While both TMJ subluxation and dislocation involve the mandibular condyle moving out of its normal anatomical position relative to the articular fossa, the key differentiator lies in the degree of separation and the ability to spontaneously reduce. A subluxation is a partial, often self-correcting displacement, whereas a dislocation signifies a complete and persistent separation requiring external intervention. Understanding these distinct pathologies is paramount for effective management, prevention, and guiding individuals toward appropriate professional care.

Key Takeaways

  • TMJ subluxation is a partial displacement of the jaw joint where the condyle moves beyond the articular eminence but often self-reduces.
  • TMJ dislocation is a more severe, complete separation of the jaw joint surfaces that cannot be self-reduced and requires professional intervention.
  • Key distinctions between the two include the degree of joint separation, ability to reduce, jaw position, and pain level.
  • Factors like ligamentous laxity, shallow articular fossa, or an overly steep articular eminence can predispose individuals to TMJ subluxation.
  • For persistent jaw pain or inability to close the mouth, immediate referral to a qualified healthcare professional is crucial, as attempting self-reduction of a true dislocation can cause further damage.

Frequently Asked Questions

What is the temporomandibular joint (TMJ)?

The temporomandibular joint (TMJ) is a complex synovial joint connecting the mandible (lower jawbone) to the temporal bone of the skull, facilitating essential functions like chewing, speaking, and yawning.

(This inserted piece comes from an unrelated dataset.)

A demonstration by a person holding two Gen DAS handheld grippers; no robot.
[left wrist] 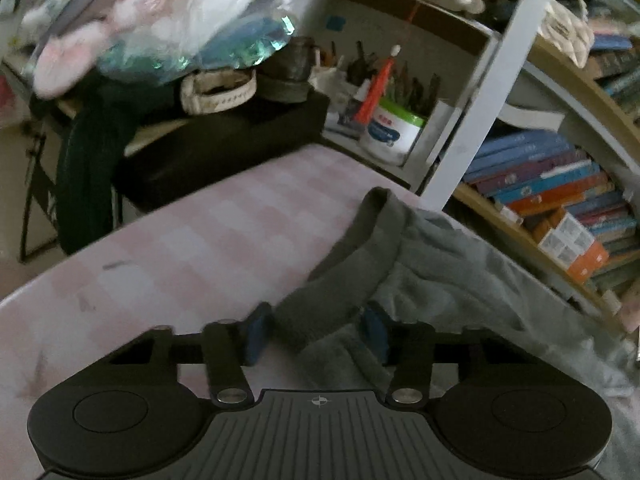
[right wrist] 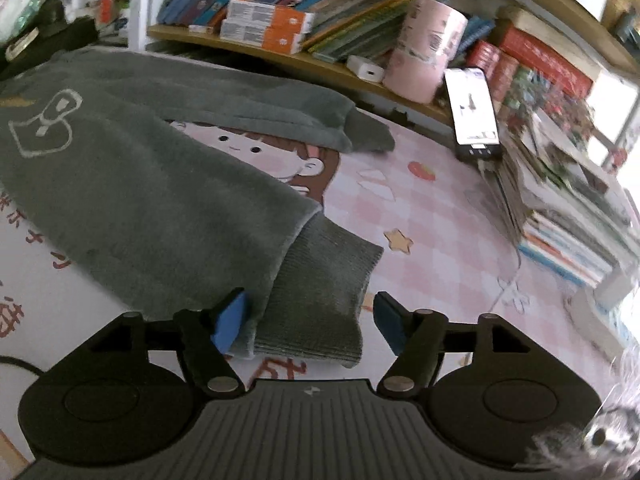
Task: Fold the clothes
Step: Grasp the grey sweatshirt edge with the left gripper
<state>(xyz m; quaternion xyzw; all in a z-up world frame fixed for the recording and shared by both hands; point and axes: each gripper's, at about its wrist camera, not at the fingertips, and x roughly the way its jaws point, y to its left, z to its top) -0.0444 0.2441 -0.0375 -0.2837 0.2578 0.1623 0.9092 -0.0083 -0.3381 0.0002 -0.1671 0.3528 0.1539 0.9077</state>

What is the primary difference between TMJ subluxation and dislocation?

TMJ subluxation is a partial displacement where joint surfaces maintain some contact and often reduce spontaneously, while dislocation is a complete separation requiring external intervention for reduction.

What typically causes TMJ subluxation?

TMJ subluxation commonly occurs during extreme mouth opening (e.g., yawning, laughing) where the jaw muscles can pull the condyle back into position.

What are the common signs of a TMJ dislocation?

Symptoms of TMJ dislocation include an inability to close the mouth, severe pain, obvious facial deformity with the jaw protruding forward, and difficulty speaking or swallowing.

Can an individual self-reduce a TMJ dislocation?

No, a dislocated TMJ requires manual manipulation by a trained healthcare professional (e.g., physician, dentist) because the individual cannot reduce it spontaneously.